• TO DO
Please restate, exactly as written, the lines running from the beginning of the material through the line that has "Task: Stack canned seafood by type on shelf" in it.

#### DATA

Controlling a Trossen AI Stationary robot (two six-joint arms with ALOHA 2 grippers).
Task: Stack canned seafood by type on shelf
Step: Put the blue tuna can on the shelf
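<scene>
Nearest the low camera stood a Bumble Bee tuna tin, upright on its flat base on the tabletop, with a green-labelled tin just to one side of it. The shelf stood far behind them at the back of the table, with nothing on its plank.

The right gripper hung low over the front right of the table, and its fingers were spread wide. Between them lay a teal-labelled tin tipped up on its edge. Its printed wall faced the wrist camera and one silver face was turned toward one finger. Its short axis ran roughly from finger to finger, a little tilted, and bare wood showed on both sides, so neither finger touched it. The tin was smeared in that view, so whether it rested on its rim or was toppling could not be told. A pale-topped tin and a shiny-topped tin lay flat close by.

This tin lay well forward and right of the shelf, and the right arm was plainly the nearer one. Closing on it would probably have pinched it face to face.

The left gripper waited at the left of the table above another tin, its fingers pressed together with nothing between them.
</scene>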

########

• RESULT OF THE EXERCISE
Controlling a Trossen AI Stationary robot (two six-joint arms with ALOHA 2 grippers).
Task: Stack canned seafood by type on shelf

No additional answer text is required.